- [What is expected]:
Look below for the line containing "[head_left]". Write out that line and the rest through the last one, exactly as they appear, but without pictures.

<<<<

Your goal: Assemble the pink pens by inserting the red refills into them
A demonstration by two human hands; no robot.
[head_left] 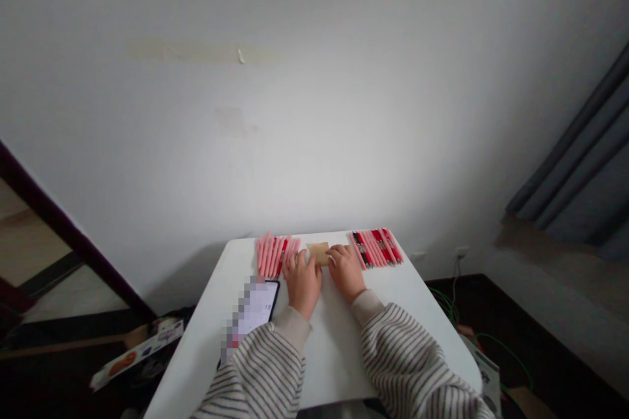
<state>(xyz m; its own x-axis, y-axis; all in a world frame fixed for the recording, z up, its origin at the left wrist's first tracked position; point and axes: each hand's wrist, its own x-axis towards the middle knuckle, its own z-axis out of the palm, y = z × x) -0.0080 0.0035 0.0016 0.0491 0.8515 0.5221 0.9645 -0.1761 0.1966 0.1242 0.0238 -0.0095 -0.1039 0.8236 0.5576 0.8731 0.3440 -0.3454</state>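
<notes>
A small piece of brown paper (pixel 319 253) lies near the far edge of the white table, between my two hands. My left hand (pixel 302 281) rests palm down at its left side, fingers stretched and slightly apart, fingertips close to the left group of pink pens (pixel 268 255). At the paper's right edge, my right hand (pixel 346 272) has its fingers bent over the edge, with the thumb on the near side. Beyond that hand, a row of pink pens (pixel 376 247), some with red or black parts, lies side by side.
On the table's left side lies a phone (pixel 258 308) with a lit screen, partly behind my left sleeve. A white wall (pixel 314 111) rises directly behind the table (pixel 339 353). Green cables (pixel 445 304) and boxes are on the floor to the right; a grey curtain (pixel 580 150) hangs there.
</notes>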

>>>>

- [Written response]:
[head_left] 
<state>(xyz m; its own x-axis, y-axis; all in a world frame fixed for the recording, z up, its origin at the left wrist's first tracked position; point and axes: each hand's wrist, its own x-axis towards the middle knuckle, its own z-axis out of the palm, y = z × x) -0.0080 0.0035 0.0016 0.0491 0.8515 0.5221 0.9645 -0.1761 0.1966 0.1242 0.0238 -0.0095 -0.1039 0.8236 0.5576 0.8731 0.3440 -0.3454</state>
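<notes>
A small piece of brown paper (pixel 319 253) lies near the far edge of the white table, between my two hands. My left hand (pixel 302 281) rests palm down at its left side, fingers stretched and slightly apart, fingertips close to the left group of pink pens (pixel 268 255). At the paper's right edge, my right hand (pixel 346 272) has its fingers bent over the edge, with the thumb on the near side. Beyond that hand, a row of pink pens (pixel 376 247), some with red or black parts, lies side by side.
On the table's left side lies a phone (pixel 258 308) with a lit screen, partly behind my left sleeve. A white wall (pixel 314 111) rises directly behind the table (pixel 339 353). Green cables (pixel 445 304) and boxes are on the floor to the right; a grey curtain (pixel 580 150) hangs there.
</notes>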

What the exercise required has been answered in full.